Work item
From the records below, copy out exactly the lines from the one containing "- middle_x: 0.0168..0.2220" to the one containing "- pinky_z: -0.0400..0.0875", both included. Add nothing else.

Saved entries:
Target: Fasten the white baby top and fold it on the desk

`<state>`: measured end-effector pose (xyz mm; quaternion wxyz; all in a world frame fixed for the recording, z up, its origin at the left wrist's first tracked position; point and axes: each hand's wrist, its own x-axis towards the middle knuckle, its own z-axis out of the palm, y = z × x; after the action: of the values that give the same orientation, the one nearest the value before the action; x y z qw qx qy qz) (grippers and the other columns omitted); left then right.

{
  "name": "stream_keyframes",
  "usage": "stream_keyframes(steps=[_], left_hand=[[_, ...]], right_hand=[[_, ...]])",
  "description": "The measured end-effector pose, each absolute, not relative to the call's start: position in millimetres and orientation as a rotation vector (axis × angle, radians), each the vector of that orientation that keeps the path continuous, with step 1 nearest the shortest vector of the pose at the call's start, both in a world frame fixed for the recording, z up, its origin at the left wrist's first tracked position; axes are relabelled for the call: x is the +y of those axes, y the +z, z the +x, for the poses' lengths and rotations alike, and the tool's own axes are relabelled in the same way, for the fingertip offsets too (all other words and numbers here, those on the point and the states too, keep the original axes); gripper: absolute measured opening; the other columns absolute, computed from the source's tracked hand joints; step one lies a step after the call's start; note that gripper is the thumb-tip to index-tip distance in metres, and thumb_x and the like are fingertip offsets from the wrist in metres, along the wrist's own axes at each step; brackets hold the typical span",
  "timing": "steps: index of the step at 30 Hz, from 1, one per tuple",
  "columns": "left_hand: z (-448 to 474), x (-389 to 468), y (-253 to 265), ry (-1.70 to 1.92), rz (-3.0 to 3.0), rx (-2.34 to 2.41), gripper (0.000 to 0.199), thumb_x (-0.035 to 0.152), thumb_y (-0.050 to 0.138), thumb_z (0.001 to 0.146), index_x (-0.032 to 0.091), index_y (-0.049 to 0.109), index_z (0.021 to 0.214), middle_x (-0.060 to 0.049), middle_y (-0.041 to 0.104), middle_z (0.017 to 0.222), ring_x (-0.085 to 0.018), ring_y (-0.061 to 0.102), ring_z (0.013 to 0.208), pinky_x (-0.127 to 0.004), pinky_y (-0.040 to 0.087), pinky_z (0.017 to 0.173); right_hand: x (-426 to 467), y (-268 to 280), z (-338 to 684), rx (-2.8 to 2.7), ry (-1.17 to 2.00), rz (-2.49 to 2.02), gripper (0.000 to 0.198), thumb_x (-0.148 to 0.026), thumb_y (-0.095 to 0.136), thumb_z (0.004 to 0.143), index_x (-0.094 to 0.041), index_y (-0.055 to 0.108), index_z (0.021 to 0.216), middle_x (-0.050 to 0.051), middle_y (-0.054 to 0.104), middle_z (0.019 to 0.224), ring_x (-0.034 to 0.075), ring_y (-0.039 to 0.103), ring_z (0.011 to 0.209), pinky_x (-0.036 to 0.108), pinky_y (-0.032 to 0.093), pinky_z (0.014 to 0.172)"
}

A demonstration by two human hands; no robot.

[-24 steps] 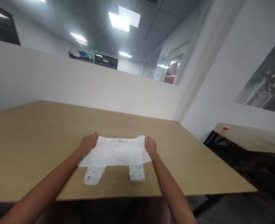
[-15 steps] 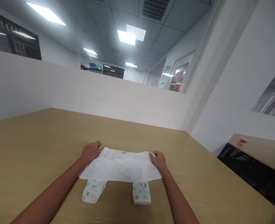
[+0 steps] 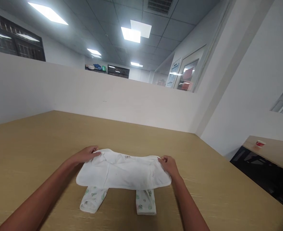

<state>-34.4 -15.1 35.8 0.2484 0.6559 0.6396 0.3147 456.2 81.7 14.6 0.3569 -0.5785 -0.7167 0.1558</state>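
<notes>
A small white baby garment [image 3: 129, 173] lies on the brown tabletop, its body folded into a wide band. From under the band's near edge stick out two sleeve-like ends, the left one [image 3: 93, 199] and the right one [image 3: 145, 201], white with small green and grey prints. A small dark printed label shows at the middle of the far edge. My left hand [image 3: 86, 154] pinches the far left corner of the cloth between thumb and fingers. At the far right corner, my right hand [image 3: 168, 164] grips the fabric the same way.
The broad brown table [image 3: 47, 141] runs back to a low white partition [image 3: 122, 102]. A white wall with a pillar stands on the right. Beyond the table's right edge, a red and white paper cup [image 3: 260, 143] sits on a lower desk [image 3: 276, 154].
My left hand has shifted a little left and my right hand a little right. The garment's band is now spread slightly wider. The view has turned slightly.
</notes>
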Motion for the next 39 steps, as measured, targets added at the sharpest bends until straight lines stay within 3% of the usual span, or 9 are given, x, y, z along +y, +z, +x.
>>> stream_keyframes(steps=[3,6,10,15,19,24,29,35,39], left_hand=[[-4,-20,79,1.001,1.513,1.553,0.048,0.064,0.067,0.072,0.020,0.047,0.077,0.002,0.052,0.071,-0.016,0.051,0.065,-0.025,0.036,0.057],[41,-24,130,0.929,1.507,1.370,0.049,0.059,0.076,0.070,0.018,0.062,0.094,-0.004,0.066,0.089,-0.019,0.061,0.077,-0.026,0.045,0.064],[77,-32,170,0.740,1.802,1.226,0.050,0.059,0.070,0.081,0.019,0.070,0.112,-0.009,0.074,0.100,-0.022,0.066,0.091,-0.028,0.049,0.072],[59,-35,123,0.904,1.899,1.442,0.050,0.066,0.057,0.089,0.018,0.073,0.087,-0.005,0.070,0.082,-0.018,0.059,0.074,-0.027,0.042,0.064],[39,-36,60,1.014,1.885,1.507,0.050,0.067,0.061,0.086,0.018,0.070,0.087,-0.003,0.064,0.077,-0.016,0.053,0.069,-0.026,0.039,0.063],[31,-51,35,0.819,2.001,1.514,0.051,0.067,0.054,0.090,0.019,0.060,0.075,0.000,0.057,0.069,-0.015,0.048,0.066,-0.027,0.034,0.062],[39,-75,40,0.534,2.240,1.574,0.045,0.064,0.073,0.073,0.023,0.055,0.076,0.001,0.063,0.076,-0.017,0.051,0.068,-0.030,0.030,0.063],[39,-76,14,0.480,2.193,1.606,0.020,0.042,0.063,0.082,0.024,0.054,0.080,0.000,0.064,0.080,-0.018,0.053,0.070,-0.032,0.033,0.065],[28,-61,2,0.584,2.078,1.700,0.028,0.048,0.056,0.089,0.023,0.049,0.078,0.000,0.061,0.076,-0.019,0.053,0.071,-0.030,0.034,0.064]], right_hand=[[78,18,448,-1.764,0.498,-1.425,0.037,-0.051,0.061,0.076,-0.017,0.060,0.061,-0.001,0.049,0.057,0.013,0.042,0.059,0.026,0.029,0.058],[74,20,442,-1.612,0.671,-1.376,0.035,-0.050,0.068,0.070,-0.017,0.061,0.060,-0.002,0.046,0.056,0.012,0.039,0.057,0.025,0.028,0.057],[70,19,441,-1.426,0.903,-1.300,0.036,-0.050,0.075,0.063,-0.016,0.062,0.061,-0.002,0.049,0.057,0.012,0.041,0.057,0.024,0.029,0.055],[62,31,421,-1.344,1.067,-1.185,0.046,-0.060,0.073,0.068,-0.016,0.063,0.074,0.002,0.060,0.068,0.014,0.051,0.062,0.025,0.038,0.057],[37,59,378,-1.452,1.260,-0.985,0.048,-0.059,0.080,0.069,-0.013,0.069,0.081,0.002,0.064,0.070,0.013,0.054,0.064,0.023,0.039,0.058],[15,87,367,-2.045,1.638,-0.693,0.055,-0.052,0.080,0.080,-0.016,0.072,0.121,0.010,0.073,0.102,0.017,0.068,0.083,0.025,0.048,0.069],[32,84,416,-1.952,1.337,-1.039,0.047,-0.060,0.069,0.087,-0.013,0.066,0.080,0.000,0.058,0.061,0.008,0.044,0.050,0.021,0.031,0.049],[32,61,426,-2.364,1.418,-1.246,0.033,-0.043,0.071,0.078,-0.015,0.055,0.066,-0.005,0.045,0.057,0.007,0.038,0.053,0.019,0.023,0.049],[32,58,416,-2.319,1.392,-1.164,0.012,-0.027,0.057,0.075,-0.016,0.054,0.071,-0.004,0.044,0.065,0.008,0.038,0.060,0.020,0.025,0.053]])
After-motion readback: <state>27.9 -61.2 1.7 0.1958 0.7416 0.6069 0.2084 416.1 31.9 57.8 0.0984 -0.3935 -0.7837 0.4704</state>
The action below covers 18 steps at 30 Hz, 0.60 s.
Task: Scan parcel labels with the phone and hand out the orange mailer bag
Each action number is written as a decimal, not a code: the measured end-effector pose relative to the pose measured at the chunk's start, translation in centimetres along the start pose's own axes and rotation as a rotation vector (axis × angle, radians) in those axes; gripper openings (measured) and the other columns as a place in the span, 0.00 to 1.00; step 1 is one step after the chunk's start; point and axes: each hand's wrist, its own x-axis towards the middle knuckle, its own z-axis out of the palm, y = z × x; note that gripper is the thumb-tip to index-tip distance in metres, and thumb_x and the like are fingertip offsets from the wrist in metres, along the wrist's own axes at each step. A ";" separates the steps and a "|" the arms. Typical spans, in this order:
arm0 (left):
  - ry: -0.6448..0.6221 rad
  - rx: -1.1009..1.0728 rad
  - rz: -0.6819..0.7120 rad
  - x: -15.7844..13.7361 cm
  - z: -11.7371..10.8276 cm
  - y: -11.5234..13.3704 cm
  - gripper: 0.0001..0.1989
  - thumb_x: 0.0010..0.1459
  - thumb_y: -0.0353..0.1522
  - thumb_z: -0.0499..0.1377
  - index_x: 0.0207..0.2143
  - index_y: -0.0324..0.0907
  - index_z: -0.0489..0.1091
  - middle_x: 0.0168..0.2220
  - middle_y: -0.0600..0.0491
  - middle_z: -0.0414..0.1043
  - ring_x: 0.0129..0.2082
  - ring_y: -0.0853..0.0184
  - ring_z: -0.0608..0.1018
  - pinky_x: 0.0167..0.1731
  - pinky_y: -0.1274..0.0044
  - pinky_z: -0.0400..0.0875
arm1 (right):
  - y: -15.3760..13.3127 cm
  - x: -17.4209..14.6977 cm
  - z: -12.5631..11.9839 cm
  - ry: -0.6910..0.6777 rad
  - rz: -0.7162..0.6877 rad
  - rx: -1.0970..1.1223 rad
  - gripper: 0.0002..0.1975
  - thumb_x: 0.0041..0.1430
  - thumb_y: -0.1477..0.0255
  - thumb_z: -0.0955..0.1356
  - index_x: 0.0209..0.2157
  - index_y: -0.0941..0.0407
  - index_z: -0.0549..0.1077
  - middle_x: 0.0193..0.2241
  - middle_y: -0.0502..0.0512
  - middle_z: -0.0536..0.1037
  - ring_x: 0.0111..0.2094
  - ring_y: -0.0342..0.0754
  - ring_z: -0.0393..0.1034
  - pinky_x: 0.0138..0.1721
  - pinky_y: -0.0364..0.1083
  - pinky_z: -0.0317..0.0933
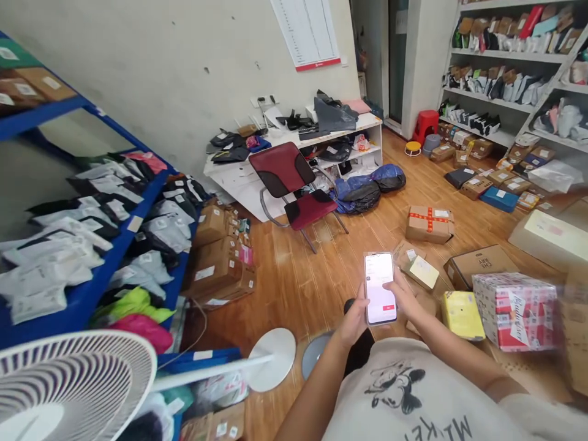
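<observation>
A smartphone (380, 294) with a lit, mostly white screen is held upright in front of my body. A small red button shows low on its screen; the text is too small to read. My left hand (355, 316) grips the phone's lower left edge, with the thumb along its side. My right hand (403, 293) is at the phone's right edge, its thumb over the screen. The fingers behind the phone are hidden.
Blue shelves (151, 202) full of parcels stand left, behind a white fan (68, 386). A maroon chair (287, 171) stands before a cluttered white desk (239, 177). Cardboard boxes (429, 225) and a red-and-white carton (514, 312) lie on the floor at right, below grey shelves (509, 55).
</observation>
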 end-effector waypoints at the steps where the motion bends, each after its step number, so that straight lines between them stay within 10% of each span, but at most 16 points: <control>1: -0.018 0.002 0.006 1.1 -0.7 1.6 0.52 0.52 0.43 0.66 0.72 0.60 0.39 0.67 0.48 0.60 0.56 0.49 0.74 0.43 0.63 0.79 | 0.1 1.6 0.4 -0.020 0.005 0.016 0.18 0.49 0.69 0.67 0.44 0.52 0.73 0.42 0.53 0.79 0.45 0.56 0.71 0.49 0.52 0.65; 11: -0.180 0.142 -0.108 13.3 -9.1 22.2 0.54 0.53 0.38 0.64 0.72 0.60 0.31 0.67 0.45 0.61 0.54 0.47 0.75 0.36 0.64 0.81 | -0.3 20.7 8.8 0.002 -0.032 0.085 0.18 0.55 0.64 0.67 0.47 0.52 0.75 0.45 0.54 0.81 0.46 0.56 0.73 0.51 0.54 0.64; 18: -0.208 0.227 -0.159 21.6 -12.6 31.2 0.50 0.56 0.35 0.62 0.71 0.63 0.32 0.63 0.43 0.65 0.46 0.50 0.80 0.30 0.66 0.82 | -2.0 31.4 12.5 0.107 -0.034 0.080 0.22 0.52 0.67 0.67 0.50 0.52 0.73 0.46 0.54 0.80 0.47 0.56 0.72 0.48 0.52 0.66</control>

Answer box
  - middle_x: 0.0168..0.2220
  - middle_y: -0.0600..0.0491
  - middle_z: -0.0414..0.1043
  - ring_x: 0.0129..0.2082
  - ring_y: -0.0853..0.0184
  - ring_z: -0.0608..0.1018
  - pinky_x: 0.0167..0.1731
  - pinky_y: -0.1274..0.0044
  - pinky_z: -0.0400..0.0875

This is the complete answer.